Today I’d like to think about the subject of dynamic links. I’m hoping to start off in a document management context, but it also opens up questions from a digital preservation point of view.
Very few of the ideas here are my own. Last December I heard Barbara Reed of Recordkeeping Innovation Pty Ltd speaking at the Pericles Conference Acting on Change: New Approaches and Future Practices in Digital Preservation, and on a panel about the risk assessment of complex objects. She made some insightful remarks that very much resonated with me.
She described dynamic links, or self-referential links, as machine-readable links. These are now very common to many of us, particularly if we’re choosing to work in a cloud-based environment, such as Google Drive, or more recently Office 365 or SharePoint.
These environments greatly facilitate the possibility of creating a dynamic link to a resource – and share that link with others, e.g. colleagues in your organisation, or even external partners. It’s a grand way to enable and speed up collaboration. On a drive managed by Windows Explorer, the limitation was we could only open one document at a time; collaborators often got the message “locked for editing by another user”. With these new environments, multiple editors can work simultaneously, and dynamic links help to manage it.
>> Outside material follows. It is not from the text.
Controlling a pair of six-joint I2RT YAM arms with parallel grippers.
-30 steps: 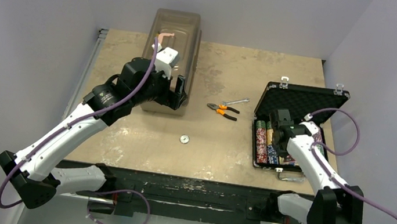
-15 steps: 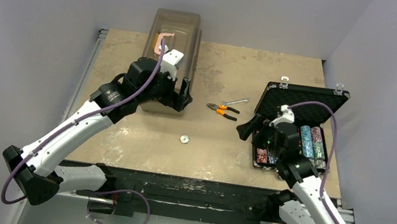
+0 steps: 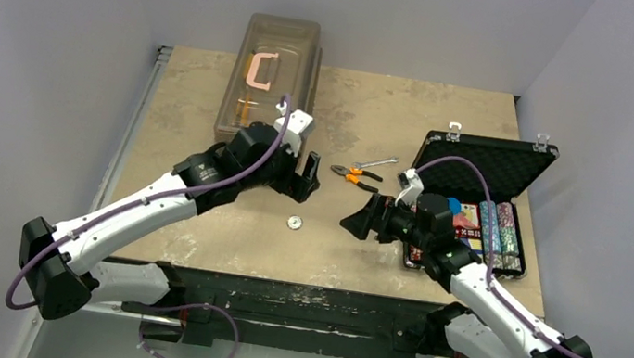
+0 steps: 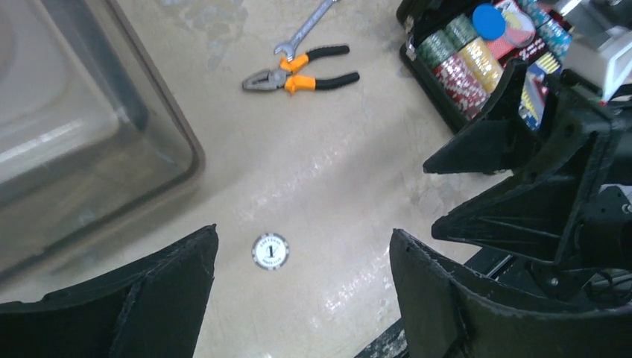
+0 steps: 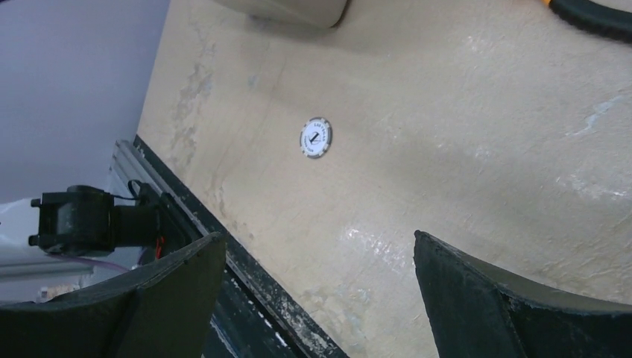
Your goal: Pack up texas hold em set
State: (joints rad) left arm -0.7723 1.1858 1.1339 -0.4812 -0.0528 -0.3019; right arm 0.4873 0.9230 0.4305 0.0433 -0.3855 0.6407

Dynamic links don’t always depend on cloud storage of course, and I suppose we can manage dynamic links just as well in our own local network. Spreadsheets can link to other documents, and links can be held in emails.
Well, it seems there might be a weakness in this way of working. Reed said that these kind of links only work if the objects stay in the same place. It’s fine if nothing changes, but the server configuration can affect that “same place”, such as the network store, quite drastically.
If that is true, then the very IT architecture itself can be a point of failure. “Links are great,” said Reed, “but they presume a stable architecture.”
Part of the weakness could be the use of URLs for creating and maintaining these links. Reed said she has worked in places where there are no protocols for unique identifiers (UIDs), and instead it was more common to use URLs, which are based on storage location.
The problem scales up to larger systems, such as an Electronic Document and Records Management System (EDRMS), and to digital repositories generally. Many an EDRMS anticipates sharing and collaboration when working with live documents, and may have a built-in link generator for this purpose.
But when a resource is moved out of its native environment, you run the risk of breaking the links. Vendors of systems often have no procedure for this, and will simply recommend a redirect mechanism. We can’t seem to keep / preserve this dynamism. “This is everyone’s working environment now,” said Reed, “and we have no clear answer.”
There is a glimmer of hope though, and it seems to involve using UUIDs instead of URLs. I wanted to understand this a bit better, so I did a small amount of research as part of a piece of consultancy I was working on; very coincidentally, the client wanted a way to maintain the stability of digital objects migrated out of an EDRMS into a digital preservation repository.
URLs vs UUIDs
From what I understand, URLs and UUIDs are two fundamentally different methods of identifying and handling digital material. The article On the utility of identification schemes for digital earth science data: an assessment and recommendations (Duerr, R.E., Downs, R.R., Tilmes, C. et al. Earth Sci Inform (2011) 4: 139. doi:10.1007/s12145-011-0083-6), offers the following definitions:
A Uniform Resource Identifier (URI, or URL) is a naming and addressing technology that uses “a compact sequence of characters to identify” World Wide Web resources.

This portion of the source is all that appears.